Activity
Using the records below, copy every line that holds the string "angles".

[Dataset items]
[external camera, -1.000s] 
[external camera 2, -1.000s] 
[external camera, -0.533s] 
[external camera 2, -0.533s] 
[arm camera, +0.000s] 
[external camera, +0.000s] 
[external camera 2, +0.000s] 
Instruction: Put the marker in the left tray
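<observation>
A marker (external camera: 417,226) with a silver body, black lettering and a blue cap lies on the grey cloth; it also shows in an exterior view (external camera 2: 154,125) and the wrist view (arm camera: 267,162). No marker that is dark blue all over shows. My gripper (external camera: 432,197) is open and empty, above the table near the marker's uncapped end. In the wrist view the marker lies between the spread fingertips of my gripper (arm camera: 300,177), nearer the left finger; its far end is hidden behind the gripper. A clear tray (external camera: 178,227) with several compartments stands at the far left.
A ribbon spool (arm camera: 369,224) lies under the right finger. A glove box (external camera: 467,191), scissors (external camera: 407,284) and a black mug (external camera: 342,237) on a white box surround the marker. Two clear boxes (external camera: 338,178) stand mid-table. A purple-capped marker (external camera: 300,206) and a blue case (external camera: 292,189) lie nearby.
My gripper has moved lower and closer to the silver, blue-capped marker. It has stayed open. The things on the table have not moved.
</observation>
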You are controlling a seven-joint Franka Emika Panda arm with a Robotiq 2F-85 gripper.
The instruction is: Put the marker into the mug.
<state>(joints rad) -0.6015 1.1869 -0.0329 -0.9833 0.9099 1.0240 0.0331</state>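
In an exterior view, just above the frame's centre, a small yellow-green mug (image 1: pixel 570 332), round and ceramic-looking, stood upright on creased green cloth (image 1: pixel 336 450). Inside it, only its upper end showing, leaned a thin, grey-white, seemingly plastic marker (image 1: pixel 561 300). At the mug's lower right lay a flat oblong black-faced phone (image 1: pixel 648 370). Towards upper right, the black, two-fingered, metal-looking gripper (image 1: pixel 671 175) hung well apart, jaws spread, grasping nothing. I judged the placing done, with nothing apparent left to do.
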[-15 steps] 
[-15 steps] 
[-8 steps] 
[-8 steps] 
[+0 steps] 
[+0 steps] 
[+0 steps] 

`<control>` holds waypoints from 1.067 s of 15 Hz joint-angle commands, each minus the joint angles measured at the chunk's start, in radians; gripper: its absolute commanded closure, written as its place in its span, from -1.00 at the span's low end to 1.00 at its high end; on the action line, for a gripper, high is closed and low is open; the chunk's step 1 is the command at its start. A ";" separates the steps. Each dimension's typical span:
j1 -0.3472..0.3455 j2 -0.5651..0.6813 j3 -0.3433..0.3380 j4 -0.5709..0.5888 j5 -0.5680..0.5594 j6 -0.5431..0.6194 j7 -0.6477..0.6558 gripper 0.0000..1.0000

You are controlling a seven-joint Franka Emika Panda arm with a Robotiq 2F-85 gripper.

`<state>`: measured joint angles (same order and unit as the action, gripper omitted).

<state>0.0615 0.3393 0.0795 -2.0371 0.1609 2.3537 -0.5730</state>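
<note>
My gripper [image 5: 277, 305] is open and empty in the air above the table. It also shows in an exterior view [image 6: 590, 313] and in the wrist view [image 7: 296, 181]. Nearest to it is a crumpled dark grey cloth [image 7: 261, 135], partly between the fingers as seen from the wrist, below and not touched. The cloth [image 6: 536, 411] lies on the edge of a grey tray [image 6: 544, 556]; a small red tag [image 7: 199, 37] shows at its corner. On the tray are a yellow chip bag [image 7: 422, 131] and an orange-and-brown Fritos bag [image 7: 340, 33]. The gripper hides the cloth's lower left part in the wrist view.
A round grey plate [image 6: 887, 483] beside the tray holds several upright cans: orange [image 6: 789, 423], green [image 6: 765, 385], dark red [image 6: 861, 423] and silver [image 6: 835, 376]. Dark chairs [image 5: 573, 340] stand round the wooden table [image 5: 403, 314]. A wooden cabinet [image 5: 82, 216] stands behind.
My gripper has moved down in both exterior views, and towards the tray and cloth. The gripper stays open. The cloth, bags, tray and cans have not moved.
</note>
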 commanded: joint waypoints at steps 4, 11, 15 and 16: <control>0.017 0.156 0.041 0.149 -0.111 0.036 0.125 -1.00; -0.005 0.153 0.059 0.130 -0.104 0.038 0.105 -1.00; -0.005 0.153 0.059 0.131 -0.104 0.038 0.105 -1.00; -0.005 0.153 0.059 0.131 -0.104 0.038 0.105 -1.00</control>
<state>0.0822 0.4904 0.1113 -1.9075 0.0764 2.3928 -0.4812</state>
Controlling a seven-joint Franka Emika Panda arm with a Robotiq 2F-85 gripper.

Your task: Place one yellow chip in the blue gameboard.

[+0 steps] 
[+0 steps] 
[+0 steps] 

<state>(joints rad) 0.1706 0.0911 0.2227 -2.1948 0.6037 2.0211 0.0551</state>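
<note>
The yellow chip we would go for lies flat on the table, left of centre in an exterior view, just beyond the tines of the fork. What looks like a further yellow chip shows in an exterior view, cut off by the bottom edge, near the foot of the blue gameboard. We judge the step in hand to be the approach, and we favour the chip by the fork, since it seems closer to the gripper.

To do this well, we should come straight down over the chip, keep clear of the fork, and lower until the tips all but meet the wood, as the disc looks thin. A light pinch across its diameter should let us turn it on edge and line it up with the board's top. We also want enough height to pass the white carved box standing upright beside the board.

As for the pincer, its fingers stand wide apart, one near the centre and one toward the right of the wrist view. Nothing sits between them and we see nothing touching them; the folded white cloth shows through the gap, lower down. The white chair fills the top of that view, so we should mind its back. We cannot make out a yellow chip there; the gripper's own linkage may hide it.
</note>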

Answer
`<control>` holds waypoints from 1.067 s of 15 Hz joint-angle commands, each minus the joint angles measured at the chunk's start, in radians; gripper: its absolute commanded closure, written as its place in its span, from -1.00 at the span's low end to 1.00 at its high end; on the action line, for a gripper, high is closed and low is open; the chunk's step 1 is the command at its start. A ";" separates the steps. Each dimension's typical span:
`<state>`: measured joint angles (same order and unit as the action, gripper omitted).

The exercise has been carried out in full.